Exercise instructions >> Copy every entry exactly as given, minus the images.

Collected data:
──────────

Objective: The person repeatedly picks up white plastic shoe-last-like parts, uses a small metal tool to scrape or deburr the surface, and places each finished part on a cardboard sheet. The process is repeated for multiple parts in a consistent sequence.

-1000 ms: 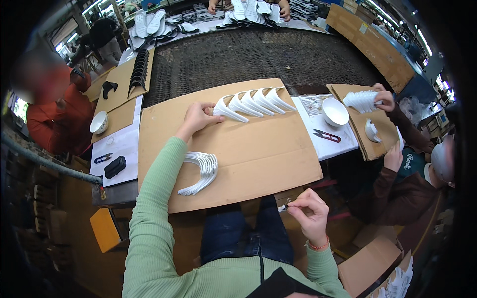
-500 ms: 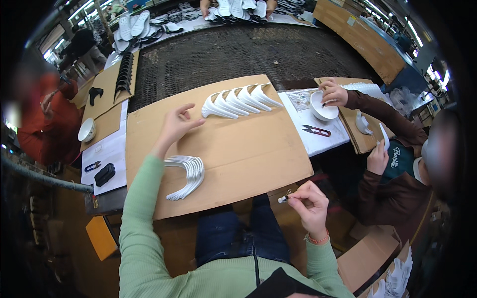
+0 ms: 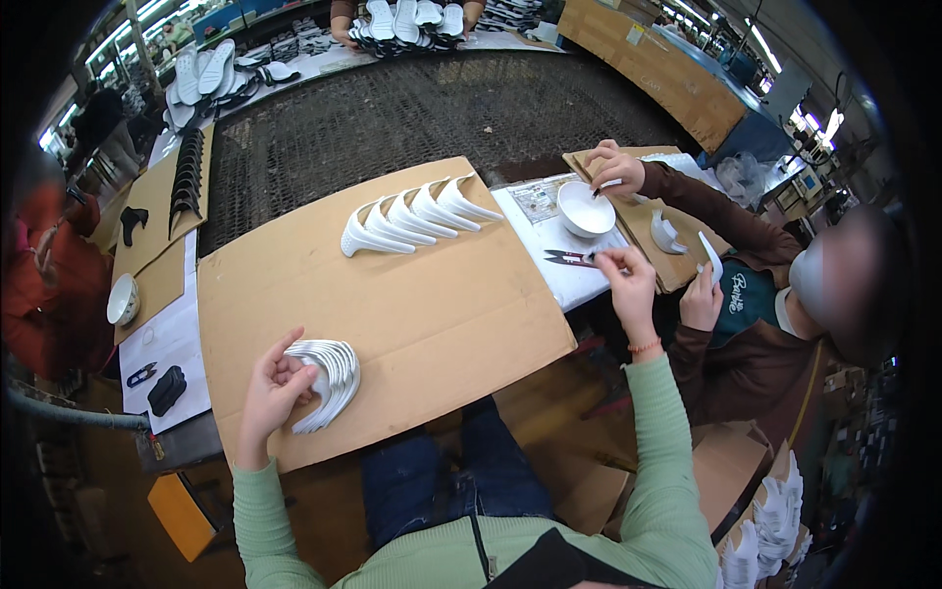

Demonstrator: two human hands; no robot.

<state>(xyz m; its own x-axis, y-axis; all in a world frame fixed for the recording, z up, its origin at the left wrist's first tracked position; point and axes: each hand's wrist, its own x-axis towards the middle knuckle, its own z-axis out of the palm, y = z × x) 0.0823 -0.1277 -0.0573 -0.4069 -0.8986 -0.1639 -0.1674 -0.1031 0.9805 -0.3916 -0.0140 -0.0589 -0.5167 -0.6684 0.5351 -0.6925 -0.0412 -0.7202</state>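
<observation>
Both hands have moved since the earlier frame: the left hand point(image 3: 275, 388) has come from the near end of the row of overlapping white, crescent-shaped pieces point(image 3: 417, 218) to the nested stack of thin white, curved pieces point(image 3: 339, 381), and the right hand point(image 3: 630, 285) has risen from beyond the five o'clock edge of the flat brown cardboard sheet point(image 3: 392, 334). From left to right, with clock directions taken from the middle of that sheet, a round white bowl point(image 3: 123, 299) stands at nine o'clock and a small black, oblong case point(image 3: 167, 391) lies at eight. Toward ten o'clock runs a row of black, curved pieces point(image 3: 186, 177). At seven to eight o'clock, the left hand's fingers are partly open about the upper end of the nested stack; whether they grip it I cannot tell. The white row slants across the sheet at one o'clock. Toward two o'clock, on the white-covered counter point(image 3: 579, 289), lie red-handled thread snips point(image 3: 569, 257), just below a deep white bowl point(image 3: 586, 211). The right hand's fingers are drawn together beside the snips' handle end; I cannot tell whether they hold anything. A co-worker's hand point(image 3: 618, 169) reaches over that bowl, while the co-worker's other hand point(image 3: 701, 302) holds a slim white, curved piece point(image 3: 711, 257) near three o'clock.
</observation>
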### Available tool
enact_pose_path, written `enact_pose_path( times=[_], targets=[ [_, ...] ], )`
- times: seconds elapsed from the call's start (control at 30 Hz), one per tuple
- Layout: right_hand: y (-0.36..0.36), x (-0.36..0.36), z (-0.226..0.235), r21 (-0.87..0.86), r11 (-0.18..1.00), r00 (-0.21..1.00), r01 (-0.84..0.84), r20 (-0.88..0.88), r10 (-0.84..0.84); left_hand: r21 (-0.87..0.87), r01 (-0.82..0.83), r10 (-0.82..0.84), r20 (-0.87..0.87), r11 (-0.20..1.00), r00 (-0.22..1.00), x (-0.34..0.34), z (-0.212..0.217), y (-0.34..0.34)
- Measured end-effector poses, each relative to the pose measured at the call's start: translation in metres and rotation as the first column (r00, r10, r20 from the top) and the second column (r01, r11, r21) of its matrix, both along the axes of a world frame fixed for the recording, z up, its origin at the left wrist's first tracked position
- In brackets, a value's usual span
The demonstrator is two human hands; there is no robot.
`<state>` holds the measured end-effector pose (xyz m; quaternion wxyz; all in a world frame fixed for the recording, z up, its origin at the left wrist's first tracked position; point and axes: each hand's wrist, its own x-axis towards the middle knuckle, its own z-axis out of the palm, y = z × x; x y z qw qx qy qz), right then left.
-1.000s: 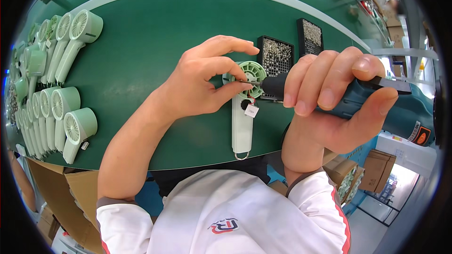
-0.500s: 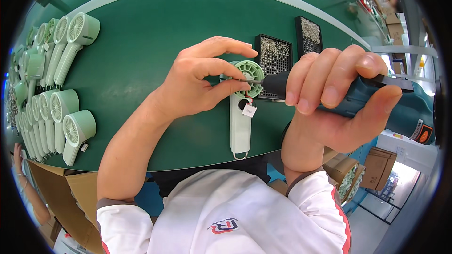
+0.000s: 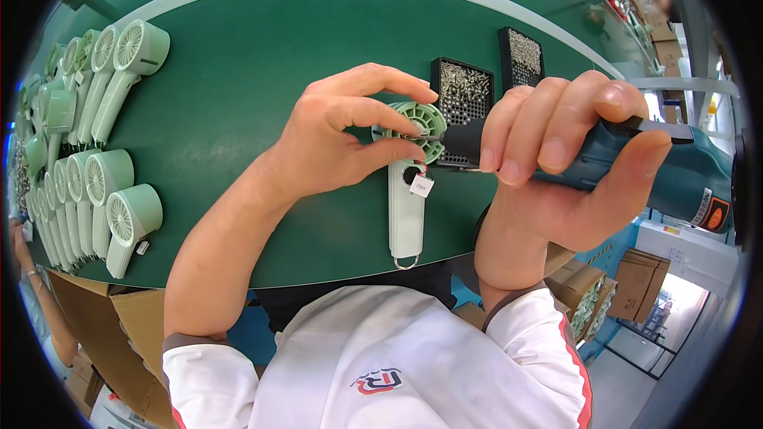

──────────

Answer box >>
Objective: The person repeatedly picks up white plastic shoe-last-like parts, uses a small metal tool to scrape or deburr the surface, and places each finished part on a cardboard sheet. The process is repeated for multiple parts in a consistent sequence.

-1000 ms: 
-500 ms: 
+0 ms: 

Demonstrator: two human hands; no robot.

<state>(xyz m; its own x-axis, y-axis; all in a world frame fixed for the recording, z up, its origin at the left wrist's first tracked position; point and axes: each hand's wrist, its own x-axis towards the middle knuckle, its own z-axis out of the palm, y = z × x) 0.0823 -0.1277 -0.0573 -0.4069 -0.8986 -0.1639 -0.1674 -0.1031 0.9805 -0.3916 -0.0140 -0.0589 -0.5167 -0.6684 0.5351 -0.6925 -0.0412 -0.7202</state>
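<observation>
Both hands have moved since the earlier frame: the left hand point(image 3: 275, 388) has come from the near end of the row of overlapping white, crescent-shaped pieces point(image 3: 417, 218) to the nested stack of thin white, curved pieces point(image 3: 339, 381), and the right hand point(image 3: 630, 285) has risen from beyond the five o'clock edge of the flat brown cardboard sheet point(image 3: 392, 334). From left to right, with clock directions taken from the middle of that sheet, a round white bowl point(image 3: 123, 299) stands at nine o'clock and a small black, oblong case point(image 3: 167, 391) lies at eight. Toward ten o'clock runs a row of black, curved pieces point(image 3: 186, 177). At seven to eight o'clock, the left hand's fingers are partly open about the upper end of the nested stack; whether they grip it I cannot tell. The white row slants across the sheet at one o'clock. Toward two o'clock, on the white-covered counter point(image 3: 579, 289), lie red-handled thread snips point(image 3: 569, 257), just below a deep white bowl point(image 3: 586, 211). The right hand's fingers are drawn together beside the snips' handle end; I cannot tell whether they hold anything. A co-worker's hand point(image 3: 618, 169) reaches over that bowl, while the co-worker's other hand point(image 3: 701, 302) holds a slim white, curved piece point(image 3: 711, 257) near three o'clock.
</observation>
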### Available tool
enact_pose_path, written `enact_pose_path( times=[_], targets=[ [_, ...] ], )`
- times: seconds elapsed from the call's start (control at 30 Hz), one per tuple
- Layout: right_hand: y (-0.36..0.36), x (-0.36..0.36), z (-0.226..0.235), r21 (-0.87..0.86), r11 (-0.18..1.00), r00 (-0.21..1.00), r01 (-0.84..0.84), r20 (-0.88..0.88), r10 (-0.84..0.84); left_hand: r21 (-0.87..0.87), r01 (-0.82..0.83), r10 (-0.82..0.84), r20 (-0.87..0.87), r11 (-0.20..1.00), r00 (-0.22..1.00), x (-0.34..0.34), z (-0.212..0.217), y (-0.34..0.34)
- Measured end-effector poses, each relative to the pose measured at the call's start: translation in metres and rotation as the first column (r00, r10, r20 from the top) and the second column (r01, r11, r21) of its matrix, both along the axes of a world frame fixed for the recording, z up, its origin at the left wrist's first tracked position
- In brackets, a value's usual span
The demonstrator is two human hands; there is no robot.
`<state>` holds the measured end-effector pose (xyz m; quaternion wxyz; all in a world frame fixed for the recording, z up, its origin at the left wrist's first tracked position; point and axes: each hand's wrist, its own x-axis towards the middle knuckle, its own z-axis out of the palm, y = z × x; x y z qw qx qy qz), right then left.
-1.000s: 
-0.500s: 
+0.000s: 

The output is complete.